Content starts

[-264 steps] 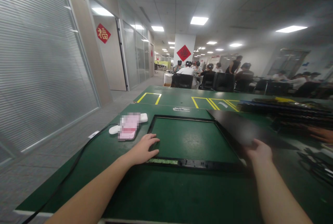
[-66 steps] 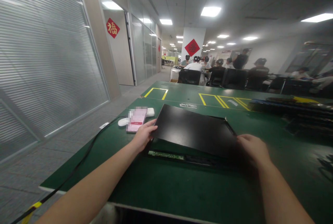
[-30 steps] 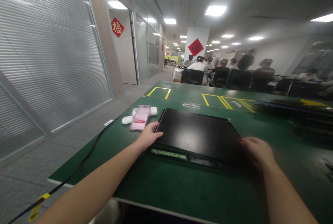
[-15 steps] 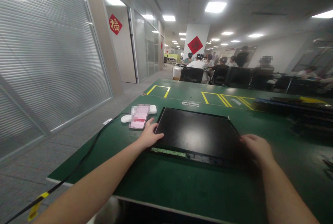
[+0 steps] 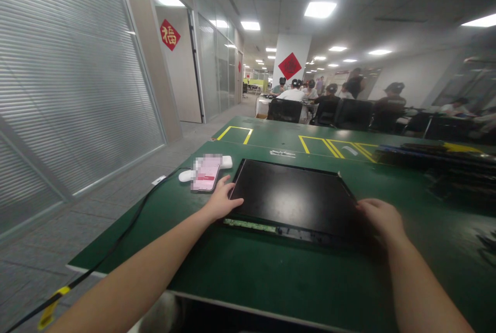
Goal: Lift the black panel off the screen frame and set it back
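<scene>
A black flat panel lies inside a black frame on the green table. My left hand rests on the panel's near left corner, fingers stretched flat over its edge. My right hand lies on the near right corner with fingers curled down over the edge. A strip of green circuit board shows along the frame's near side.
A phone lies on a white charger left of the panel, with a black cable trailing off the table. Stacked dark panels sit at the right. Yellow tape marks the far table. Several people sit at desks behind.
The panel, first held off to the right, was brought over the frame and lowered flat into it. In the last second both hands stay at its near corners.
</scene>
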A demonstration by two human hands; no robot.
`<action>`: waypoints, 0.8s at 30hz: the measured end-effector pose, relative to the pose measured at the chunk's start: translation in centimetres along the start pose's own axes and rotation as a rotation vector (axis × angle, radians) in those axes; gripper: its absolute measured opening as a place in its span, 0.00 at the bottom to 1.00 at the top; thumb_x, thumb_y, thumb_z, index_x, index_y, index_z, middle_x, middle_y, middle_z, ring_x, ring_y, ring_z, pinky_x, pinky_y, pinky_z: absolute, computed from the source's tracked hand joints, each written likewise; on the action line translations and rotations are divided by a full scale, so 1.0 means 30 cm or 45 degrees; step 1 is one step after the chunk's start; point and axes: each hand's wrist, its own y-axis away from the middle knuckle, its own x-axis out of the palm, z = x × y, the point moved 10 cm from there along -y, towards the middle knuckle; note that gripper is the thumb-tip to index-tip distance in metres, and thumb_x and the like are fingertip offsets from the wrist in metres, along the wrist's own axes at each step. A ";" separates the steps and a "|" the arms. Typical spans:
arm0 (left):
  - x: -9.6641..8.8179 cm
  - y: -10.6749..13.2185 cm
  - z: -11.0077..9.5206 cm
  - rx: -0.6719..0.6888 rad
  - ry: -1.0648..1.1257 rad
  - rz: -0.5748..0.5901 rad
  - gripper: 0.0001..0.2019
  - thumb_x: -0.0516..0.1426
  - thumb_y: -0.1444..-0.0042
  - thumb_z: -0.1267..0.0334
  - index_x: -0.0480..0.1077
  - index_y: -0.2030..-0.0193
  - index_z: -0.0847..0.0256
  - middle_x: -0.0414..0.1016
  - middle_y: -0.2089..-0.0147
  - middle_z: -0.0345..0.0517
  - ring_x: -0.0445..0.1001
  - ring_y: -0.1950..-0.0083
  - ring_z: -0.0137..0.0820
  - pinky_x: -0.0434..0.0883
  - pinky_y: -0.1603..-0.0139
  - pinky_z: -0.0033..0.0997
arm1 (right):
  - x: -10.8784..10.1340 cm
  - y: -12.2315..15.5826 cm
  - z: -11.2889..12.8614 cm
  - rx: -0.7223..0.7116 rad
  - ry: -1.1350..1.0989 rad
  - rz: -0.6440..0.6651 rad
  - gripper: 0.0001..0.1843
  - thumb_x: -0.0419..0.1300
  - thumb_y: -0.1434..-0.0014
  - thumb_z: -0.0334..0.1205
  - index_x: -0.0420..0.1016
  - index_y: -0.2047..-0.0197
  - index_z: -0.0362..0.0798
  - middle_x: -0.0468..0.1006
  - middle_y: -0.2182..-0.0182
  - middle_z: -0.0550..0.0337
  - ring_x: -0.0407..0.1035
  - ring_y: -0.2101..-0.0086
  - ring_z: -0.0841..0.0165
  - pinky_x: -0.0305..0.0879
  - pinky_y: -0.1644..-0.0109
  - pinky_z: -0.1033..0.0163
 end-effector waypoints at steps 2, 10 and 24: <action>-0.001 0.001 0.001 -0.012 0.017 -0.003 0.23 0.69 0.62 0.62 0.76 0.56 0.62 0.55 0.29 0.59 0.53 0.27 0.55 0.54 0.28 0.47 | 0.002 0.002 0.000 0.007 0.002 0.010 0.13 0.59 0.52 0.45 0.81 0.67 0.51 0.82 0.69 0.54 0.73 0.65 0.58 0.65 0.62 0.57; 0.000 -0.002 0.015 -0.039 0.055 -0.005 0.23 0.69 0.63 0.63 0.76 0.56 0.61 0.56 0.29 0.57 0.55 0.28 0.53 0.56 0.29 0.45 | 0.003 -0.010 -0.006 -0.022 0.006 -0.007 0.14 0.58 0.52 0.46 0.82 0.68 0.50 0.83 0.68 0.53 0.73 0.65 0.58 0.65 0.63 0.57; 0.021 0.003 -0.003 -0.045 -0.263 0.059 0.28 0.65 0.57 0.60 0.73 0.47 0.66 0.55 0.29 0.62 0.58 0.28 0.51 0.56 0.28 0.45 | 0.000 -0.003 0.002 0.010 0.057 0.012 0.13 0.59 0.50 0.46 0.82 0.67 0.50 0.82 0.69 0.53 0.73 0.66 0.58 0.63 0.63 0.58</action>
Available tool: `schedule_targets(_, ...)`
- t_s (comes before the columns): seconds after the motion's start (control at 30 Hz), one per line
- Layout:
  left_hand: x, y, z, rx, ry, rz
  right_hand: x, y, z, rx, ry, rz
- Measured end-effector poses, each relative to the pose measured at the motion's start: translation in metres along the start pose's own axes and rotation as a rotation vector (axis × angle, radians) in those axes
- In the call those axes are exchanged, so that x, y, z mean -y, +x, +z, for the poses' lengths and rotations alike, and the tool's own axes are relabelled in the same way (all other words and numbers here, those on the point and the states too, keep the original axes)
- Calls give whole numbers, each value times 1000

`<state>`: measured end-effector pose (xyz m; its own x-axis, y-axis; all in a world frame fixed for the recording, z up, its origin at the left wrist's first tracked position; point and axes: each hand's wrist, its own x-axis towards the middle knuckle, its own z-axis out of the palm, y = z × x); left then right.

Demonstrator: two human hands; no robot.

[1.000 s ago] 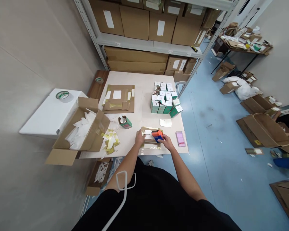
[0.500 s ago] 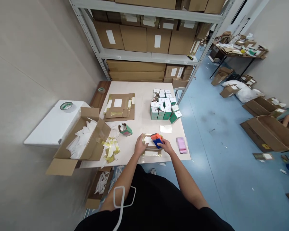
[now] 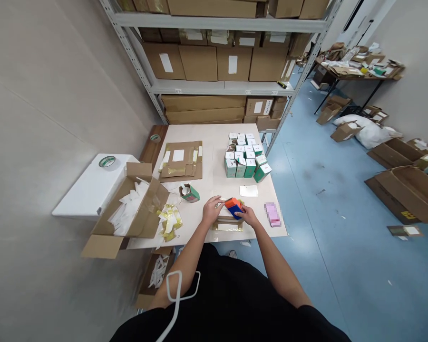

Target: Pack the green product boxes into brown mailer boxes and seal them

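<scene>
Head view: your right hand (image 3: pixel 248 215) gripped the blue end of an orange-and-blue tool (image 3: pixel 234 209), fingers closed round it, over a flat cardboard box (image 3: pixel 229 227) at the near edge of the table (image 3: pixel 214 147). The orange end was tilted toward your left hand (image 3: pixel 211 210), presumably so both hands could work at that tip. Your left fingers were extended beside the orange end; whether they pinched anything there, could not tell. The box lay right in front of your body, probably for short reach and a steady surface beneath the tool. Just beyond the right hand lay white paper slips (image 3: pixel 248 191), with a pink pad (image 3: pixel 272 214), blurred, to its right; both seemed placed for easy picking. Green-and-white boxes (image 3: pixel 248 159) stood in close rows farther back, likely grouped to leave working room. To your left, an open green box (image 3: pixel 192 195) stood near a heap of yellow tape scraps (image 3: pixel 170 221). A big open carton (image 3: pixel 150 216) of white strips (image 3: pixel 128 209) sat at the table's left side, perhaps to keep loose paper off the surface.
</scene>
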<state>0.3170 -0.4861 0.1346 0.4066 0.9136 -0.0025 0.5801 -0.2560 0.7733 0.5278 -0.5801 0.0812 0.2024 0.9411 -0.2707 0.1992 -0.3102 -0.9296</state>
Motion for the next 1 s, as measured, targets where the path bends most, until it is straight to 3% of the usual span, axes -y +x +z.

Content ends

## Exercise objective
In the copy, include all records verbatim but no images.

## Result
[-264 steps] 
[-66 steps] 
[-30 steps] 
[-15 steps] 
[+0 steps] 
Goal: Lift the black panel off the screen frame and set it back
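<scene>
A black flat panel lies inside a black frame on the green table. My left hand rests on the panel's near left corner, fingers stretched flat over its edge. My right hand lies on the near right corner with fingers curled down over the edge. A strip of green circuit board shows along the frame's near side.
A phone lies on a white charger left of the panel, with a black cable trailing off the table. Stacked dark panels sit at the right. Yellow tape marks the far table. Several people sit at desks behind.
The panel, first held off to the right, was brought over the frame and lowered flat into it. In the last second both hands stay at its near corners.
</scene>
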A demonstration by two human hands; no robot.
`<action>`: waypoints, 0.8s at 30hz: the measured end-effector pose, relative to the pose measured at the chunk's start: translation in centimetres along the start pose's own axes and rotation as a rotation vector (axis × angle, radians) in those axes; gripper: its absolute measured opening as a place in its span, 0.00 at the bottom to 1.00 at the top; thumb_x, thumb_y, thumb_z, index_x, index_y, index_z, middle_x, middle_y, middle_z, ring_x, ring_y, ring_z, pinky_x, pinky_y, pinky_z: absolute, computed from the source's tracked hand joints, each written likewise; on the action line translations and rotations are divided by a full scale, so 1.0 means 30 cm or 45 degrees; step 1 is one step after the chunk's start; point and axes: each hand's wrist, its own y-axis away from the middle knuckle, its own x-axis out of the palm, z = x × y, the point moved 10 cm from there along -y, towards the middle knuckle; note that gripper is the thumb-tip to index-tip distance in metres, and thumb_x and the like are fingertip offsets from the wrist in metres, along the wrist's own axes at each step. A ";" separates the steps and a "|" the arms. Typical spans:
arm0 (left):
  - x: -9.6641..8.8179 cm
  - y: -10.6749..13.2185 cm
  - z: -11.0077..9.5206 cm
  - rx: -0.6719..0.6888 rad
  - ry: -1.0648..1.1257 rad
  - rz: -0.5748..0.5901 rad
  - gripper: 0.0001..0.2019
  - thumb_x: -0.0516..0.1426
  - thumb_y: -0.1444..-0.0042
  - thumb_z: -0.1267..0.0334
  - index_x: -0.0480..0.1077
  - index_y: -0.2030..-0.0193
  - index_z: -0.0847..0.0256
  - middle_x: -0.0414..0.1016
  - middle_y: -0.2089..-0.0147
  - middle_z: -0.0345..0.0517
  - ring_x: -0.0445..0.1001
  - ring_y: -0.1950..-0.0083
  - ring_z: -0.0137..0.0820
  - pinky_x: -0.0434..0.0883
  - pinky_y: -0.1603..-0.0139
  - pinky_z: -0.0033..0.0997
arm1 (right):
  - x: -10.8784..10.1340 cm
  - y: -12.2315..15.5826 cm
  - z: -11.2889..12.8614 cm
  - rx: -0.7223..0.7116 rad
  - ry: -1.1350..1.0989 rad
  - rz: -0.6440..0.6651 rad
  - gripper: 0.0001..0.1843
  - thumb_x: -0.0419..0.1300
  - thumb_y: -0.1434..-0.0014
  - thumb_z: -0.0334..0.1205
  - index_x: -0.0420..0.1016
  - index_y: -0.2047..-0.0197
  - index_z: -0.0362..0.0798
  - middle_x: -0.0468..0.1006
  - middle_y: -0.2182..-0.0182
  - middle_z: -0.0550..0.0337
  - ring_x: -0.0407..0.1035
  - ring_y: -0.2101..-0.0086
  - ring_z: -0.0841..0.0165
  - pinky_x: -0.0305..0.0879
  - pinky_y: -0.1644..-0.0109
  - pinky_z: -0.1033..0.0163
 end-effector waypoints at steps 2, 10 and 24: <action>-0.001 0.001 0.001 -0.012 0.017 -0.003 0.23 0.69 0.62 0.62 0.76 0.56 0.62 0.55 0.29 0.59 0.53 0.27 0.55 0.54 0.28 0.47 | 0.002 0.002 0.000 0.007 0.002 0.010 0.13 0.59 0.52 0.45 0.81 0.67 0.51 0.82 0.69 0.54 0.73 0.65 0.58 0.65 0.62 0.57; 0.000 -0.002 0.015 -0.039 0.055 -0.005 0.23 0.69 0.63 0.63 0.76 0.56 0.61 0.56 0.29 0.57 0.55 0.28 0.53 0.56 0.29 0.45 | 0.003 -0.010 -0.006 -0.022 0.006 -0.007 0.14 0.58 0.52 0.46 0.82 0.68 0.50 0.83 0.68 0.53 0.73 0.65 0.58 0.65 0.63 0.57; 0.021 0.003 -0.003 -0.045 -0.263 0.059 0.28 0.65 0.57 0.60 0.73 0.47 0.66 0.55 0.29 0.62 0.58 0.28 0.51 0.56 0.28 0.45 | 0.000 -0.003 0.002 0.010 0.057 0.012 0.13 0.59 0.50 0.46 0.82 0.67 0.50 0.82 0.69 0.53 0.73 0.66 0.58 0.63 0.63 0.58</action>
Available tool: `schedule_targets(_, ...)`
- t_s (comes before the columns): seconds after the motion's start (control at 30 Hz), one per line
- Layout:
  left_hand: x, y, z, rx, ry, rz
  right_hand: x, y, z, rx, ry, rz
- Measured end-effector poses, each relative to the pose measured at the motion's start: translation in metres along the start pose's own axes and rotation as a rotation vector (axis × angle, radians) in those axes
- In the call those axes are exchanged, so that x, y, z mean -y, +x, +z, for the poses' lengths and rotations alike, and the tool's own axes are relabelled in the same way (all other words and numbers here, those on the point and the states too, keep the original axes)
- Calls give whole numbers, each value times 1000

`<state>`: measured end-effector pose (xyz m; its own x-axis, y-axis; all in a world frame fixed for the recording, z up, its origin at the left wrist's first tracked position; point and axes: each hand's wrist, its own x-axis towards the middle knuckle, its own z-axis out of the palm, y = z × x); left then right.

Demonstrator: two human hands; no robot.

[1.000 s ago] 
[0.500 s ago] 
[now] 

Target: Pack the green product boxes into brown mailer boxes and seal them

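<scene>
Head view: your right hand (image 3: pixel 248 215) gripped the blue end of an orange-and-blue tool (image 3: pixel 234 209), fingers closed round it, over a flat cardboard box (image 3: pixel 229 227) at the near edge of the table (image 3: pixel 214 147). The orange end was tilted toward your left hand (image 3: pixel 211 210), presumably so both hands could work at that tip. Your left fingers were extended beside the orange end; whether they pinched anything there, could not tell. The box lay right in front of your body, probably for short reach and a steady surface beneath the tool. Just beyond the right hand lay white paper slips (image 3: pixel 248 191), with a pink pad (image 3: pixel 272 214), blurred, to its right; both seemed placed for easy picking. Green-and-white boxes (image 3: pixel 248 159) stood in close rows farther back, likely grouped to leave working room. To your left, an open green box (image 3: pixel 192 195) stood near a heap of yellow tape scraps (image 3: pixel 170 221). A big open carton (image 3: pixel 150 216) of white strips (image 3: pixel 128 209) sat at the table's left side, perhaps to keep loose paper off the surface.
</scene>
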<state>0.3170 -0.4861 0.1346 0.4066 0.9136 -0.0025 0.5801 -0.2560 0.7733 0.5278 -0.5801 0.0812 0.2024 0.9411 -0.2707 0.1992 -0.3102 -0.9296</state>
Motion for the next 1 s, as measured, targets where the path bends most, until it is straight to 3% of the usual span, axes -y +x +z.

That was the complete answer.